The Brics economies' plan to set up a $100bn (£66bn, €89.3bn) reserve fund to address emergency situations has been ratified by President Vladimir Putin, as embattled Russia looks to pose stiff competition to the West-dominated international financial institutions such as the International Monetary Fund and the World Bank.
"The accord on the creation of a common reserve fund for Brics countries has been ratified," a document from the Kremlin said as quoted by RIA Novosti news agency.
The agreement for the fund was signed in July 2014 by the Brics nations in Brazil. The fund aims at protecting the member nations' currencies against volatility in the global markets by supporting balance of payments.
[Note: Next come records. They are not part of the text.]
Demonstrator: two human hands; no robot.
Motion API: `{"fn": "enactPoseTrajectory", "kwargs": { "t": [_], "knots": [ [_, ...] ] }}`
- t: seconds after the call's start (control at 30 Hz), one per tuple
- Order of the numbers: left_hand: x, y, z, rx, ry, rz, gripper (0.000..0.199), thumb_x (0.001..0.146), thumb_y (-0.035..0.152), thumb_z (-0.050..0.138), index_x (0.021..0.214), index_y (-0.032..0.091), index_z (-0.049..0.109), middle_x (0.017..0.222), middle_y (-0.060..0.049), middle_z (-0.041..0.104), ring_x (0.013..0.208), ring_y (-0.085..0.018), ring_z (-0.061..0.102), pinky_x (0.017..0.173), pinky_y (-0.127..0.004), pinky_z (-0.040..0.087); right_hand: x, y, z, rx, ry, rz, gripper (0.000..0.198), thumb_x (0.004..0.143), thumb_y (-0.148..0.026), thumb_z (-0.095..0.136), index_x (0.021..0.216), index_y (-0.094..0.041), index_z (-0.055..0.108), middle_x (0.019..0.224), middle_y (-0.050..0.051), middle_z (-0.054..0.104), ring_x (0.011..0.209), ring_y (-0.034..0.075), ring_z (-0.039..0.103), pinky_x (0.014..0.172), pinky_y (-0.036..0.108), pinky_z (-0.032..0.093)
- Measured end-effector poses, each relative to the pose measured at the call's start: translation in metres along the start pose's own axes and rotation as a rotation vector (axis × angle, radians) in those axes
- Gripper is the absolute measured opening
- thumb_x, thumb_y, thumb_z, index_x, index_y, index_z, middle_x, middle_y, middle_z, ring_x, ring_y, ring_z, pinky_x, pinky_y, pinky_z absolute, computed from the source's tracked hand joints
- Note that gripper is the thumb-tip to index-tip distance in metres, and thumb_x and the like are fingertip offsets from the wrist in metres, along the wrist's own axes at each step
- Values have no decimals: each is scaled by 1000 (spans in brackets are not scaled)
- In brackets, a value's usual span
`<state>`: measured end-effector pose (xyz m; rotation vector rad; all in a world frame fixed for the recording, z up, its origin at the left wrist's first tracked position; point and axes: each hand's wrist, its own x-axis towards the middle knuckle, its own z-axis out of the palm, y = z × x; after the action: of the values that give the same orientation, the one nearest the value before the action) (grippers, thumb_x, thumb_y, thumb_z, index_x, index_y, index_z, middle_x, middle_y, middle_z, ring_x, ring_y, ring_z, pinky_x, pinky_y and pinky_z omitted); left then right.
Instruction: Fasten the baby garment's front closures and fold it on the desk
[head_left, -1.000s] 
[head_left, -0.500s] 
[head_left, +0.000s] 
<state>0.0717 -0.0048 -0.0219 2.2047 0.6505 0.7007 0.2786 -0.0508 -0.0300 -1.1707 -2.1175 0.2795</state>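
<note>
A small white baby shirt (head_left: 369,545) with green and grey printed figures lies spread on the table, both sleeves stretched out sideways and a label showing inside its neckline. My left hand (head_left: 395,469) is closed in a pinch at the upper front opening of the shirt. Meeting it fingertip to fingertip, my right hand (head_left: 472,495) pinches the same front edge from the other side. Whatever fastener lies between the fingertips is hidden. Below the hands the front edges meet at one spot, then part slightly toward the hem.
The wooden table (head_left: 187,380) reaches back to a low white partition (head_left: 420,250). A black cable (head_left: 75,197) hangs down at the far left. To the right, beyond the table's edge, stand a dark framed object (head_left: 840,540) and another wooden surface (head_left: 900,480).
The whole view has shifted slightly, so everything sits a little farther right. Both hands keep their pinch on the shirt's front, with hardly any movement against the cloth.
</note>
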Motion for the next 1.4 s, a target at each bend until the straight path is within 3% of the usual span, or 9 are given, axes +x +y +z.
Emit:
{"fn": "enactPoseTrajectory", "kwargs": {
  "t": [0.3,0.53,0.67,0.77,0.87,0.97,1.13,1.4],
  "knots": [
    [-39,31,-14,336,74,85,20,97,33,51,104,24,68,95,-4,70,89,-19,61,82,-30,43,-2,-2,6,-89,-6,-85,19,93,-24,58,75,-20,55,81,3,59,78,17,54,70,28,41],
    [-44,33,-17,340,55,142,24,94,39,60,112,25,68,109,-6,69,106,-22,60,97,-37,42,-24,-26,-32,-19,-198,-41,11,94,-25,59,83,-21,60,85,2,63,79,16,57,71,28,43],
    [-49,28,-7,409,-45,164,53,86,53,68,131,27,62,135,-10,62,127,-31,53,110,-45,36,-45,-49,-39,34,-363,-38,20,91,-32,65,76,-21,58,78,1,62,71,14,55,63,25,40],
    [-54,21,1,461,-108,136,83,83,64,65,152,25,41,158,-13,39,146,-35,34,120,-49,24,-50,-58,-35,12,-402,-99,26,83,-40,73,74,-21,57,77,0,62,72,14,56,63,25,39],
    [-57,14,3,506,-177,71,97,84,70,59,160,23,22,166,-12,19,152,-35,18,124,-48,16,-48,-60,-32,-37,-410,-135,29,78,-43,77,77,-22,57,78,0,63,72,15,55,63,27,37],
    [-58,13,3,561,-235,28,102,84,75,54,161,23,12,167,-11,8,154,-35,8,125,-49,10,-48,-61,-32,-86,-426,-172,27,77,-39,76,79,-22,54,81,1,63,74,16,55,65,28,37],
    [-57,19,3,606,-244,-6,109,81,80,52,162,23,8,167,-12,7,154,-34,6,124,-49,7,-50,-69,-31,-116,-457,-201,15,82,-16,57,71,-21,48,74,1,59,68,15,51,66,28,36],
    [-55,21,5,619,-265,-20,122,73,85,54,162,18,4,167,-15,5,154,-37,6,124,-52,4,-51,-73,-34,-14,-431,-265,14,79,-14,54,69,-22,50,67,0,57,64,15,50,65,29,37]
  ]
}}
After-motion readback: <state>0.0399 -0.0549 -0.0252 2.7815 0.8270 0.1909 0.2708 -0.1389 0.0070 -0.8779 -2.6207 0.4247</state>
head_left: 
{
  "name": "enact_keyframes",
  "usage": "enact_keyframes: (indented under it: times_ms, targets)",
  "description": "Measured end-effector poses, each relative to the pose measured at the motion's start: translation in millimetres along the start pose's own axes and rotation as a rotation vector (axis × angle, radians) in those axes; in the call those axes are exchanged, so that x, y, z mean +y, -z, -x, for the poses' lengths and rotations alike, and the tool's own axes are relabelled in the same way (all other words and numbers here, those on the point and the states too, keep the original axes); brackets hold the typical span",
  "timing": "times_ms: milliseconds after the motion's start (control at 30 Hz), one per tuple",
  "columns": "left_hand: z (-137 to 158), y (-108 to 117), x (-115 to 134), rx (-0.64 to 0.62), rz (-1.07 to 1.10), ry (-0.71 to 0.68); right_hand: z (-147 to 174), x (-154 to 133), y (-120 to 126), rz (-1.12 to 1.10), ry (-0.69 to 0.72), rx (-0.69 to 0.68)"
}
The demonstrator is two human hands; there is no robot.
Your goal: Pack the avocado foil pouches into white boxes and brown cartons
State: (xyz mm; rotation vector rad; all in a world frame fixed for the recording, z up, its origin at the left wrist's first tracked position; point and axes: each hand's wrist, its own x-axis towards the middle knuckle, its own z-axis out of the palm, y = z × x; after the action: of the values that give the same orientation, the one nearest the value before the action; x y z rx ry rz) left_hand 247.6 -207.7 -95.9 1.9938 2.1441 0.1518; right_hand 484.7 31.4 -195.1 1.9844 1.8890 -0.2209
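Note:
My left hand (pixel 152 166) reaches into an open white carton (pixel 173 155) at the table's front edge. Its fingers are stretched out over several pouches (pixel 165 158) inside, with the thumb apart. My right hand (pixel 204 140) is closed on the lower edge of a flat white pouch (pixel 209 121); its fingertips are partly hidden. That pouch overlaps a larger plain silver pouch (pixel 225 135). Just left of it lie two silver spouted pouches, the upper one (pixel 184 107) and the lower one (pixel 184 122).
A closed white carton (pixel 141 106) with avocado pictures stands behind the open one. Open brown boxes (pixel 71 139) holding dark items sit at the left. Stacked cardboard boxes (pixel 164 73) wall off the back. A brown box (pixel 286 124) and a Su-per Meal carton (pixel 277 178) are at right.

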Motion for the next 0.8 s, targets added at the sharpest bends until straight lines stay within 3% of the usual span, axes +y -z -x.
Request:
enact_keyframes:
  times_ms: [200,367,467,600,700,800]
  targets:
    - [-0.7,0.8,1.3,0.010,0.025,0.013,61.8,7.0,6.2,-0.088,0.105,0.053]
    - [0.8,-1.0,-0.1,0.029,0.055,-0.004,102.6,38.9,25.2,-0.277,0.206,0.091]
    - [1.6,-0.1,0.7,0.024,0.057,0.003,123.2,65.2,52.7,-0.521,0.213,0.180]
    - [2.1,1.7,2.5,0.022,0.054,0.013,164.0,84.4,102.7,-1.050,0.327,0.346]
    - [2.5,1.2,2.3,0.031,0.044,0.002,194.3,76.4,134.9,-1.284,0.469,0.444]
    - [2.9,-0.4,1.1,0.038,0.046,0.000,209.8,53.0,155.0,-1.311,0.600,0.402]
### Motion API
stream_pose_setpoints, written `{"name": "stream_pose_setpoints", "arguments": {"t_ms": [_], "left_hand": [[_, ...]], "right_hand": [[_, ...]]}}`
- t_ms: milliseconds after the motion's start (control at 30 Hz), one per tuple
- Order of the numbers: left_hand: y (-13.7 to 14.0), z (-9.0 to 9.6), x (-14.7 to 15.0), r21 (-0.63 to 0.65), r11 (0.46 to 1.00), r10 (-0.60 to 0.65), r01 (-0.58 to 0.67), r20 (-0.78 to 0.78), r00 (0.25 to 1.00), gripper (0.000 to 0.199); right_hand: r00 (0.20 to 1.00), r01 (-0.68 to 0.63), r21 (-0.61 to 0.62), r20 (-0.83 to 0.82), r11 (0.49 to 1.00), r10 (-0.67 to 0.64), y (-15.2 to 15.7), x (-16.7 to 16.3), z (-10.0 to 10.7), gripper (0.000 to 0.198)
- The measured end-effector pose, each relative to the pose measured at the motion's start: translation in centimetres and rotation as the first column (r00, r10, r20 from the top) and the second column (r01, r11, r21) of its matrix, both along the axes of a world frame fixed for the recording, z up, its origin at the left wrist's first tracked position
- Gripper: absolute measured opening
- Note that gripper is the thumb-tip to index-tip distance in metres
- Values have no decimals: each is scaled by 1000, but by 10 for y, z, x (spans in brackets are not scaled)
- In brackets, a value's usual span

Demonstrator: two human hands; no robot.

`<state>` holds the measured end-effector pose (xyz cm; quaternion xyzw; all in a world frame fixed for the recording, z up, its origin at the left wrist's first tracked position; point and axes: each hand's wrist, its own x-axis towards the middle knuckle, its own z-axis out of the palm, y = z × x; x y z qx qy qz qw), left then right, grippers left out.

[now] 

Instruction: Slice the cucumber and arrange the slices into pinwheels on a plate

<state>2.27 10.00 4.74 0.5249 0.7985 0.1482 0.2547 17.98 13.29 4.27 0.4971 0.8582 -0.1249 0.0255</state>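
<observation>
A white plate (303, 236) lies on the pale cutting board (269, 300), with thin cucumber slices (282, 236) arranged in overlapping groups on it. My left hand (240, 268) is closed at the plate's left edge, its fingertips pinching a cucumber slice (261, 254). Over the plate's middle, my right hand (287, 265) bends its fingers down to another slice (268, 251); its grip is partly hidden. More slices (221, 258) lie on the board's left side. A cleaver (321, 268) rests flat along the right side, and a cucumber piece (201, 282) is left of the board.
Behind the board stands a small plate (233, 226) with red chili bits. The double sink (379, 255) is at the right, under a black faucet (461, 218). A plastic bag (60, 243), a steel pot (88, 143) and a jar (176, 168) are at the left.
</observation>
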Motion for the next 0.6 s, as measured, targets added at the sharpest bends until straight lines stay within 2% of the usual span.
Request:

"Realisation of the agreement will also contribute to the effective protection of the national currencies against the volatility in the world currency markets," said Sergey Ivanov, deputy head of the Russian Federal Council Committee for Budget and Financial Market.
Having suffered from huge currency fluctuations amid its rift with the West over the annexation of Crimea, Russia is looking to shield itself against external impacts, and the new fund would provide it with adequate liquidity, replacing aid from the IMF and World Bank that are dominated by the US.
As per the agreement reached earlier, Moscow is expected to contribute $18bn to the reserve, well below China's contribution of $41bn. Among other members, Brazil and India will also contribute $18bn each, while South Africa's share will be $5bn.
The Brics nations are also setting up a $100bn New Development Bank, which would compete with the IMF, the World Bank and others in international financing.
The Brics nations account for 40% of the world's population, and about 20% of the world's gross domestic product.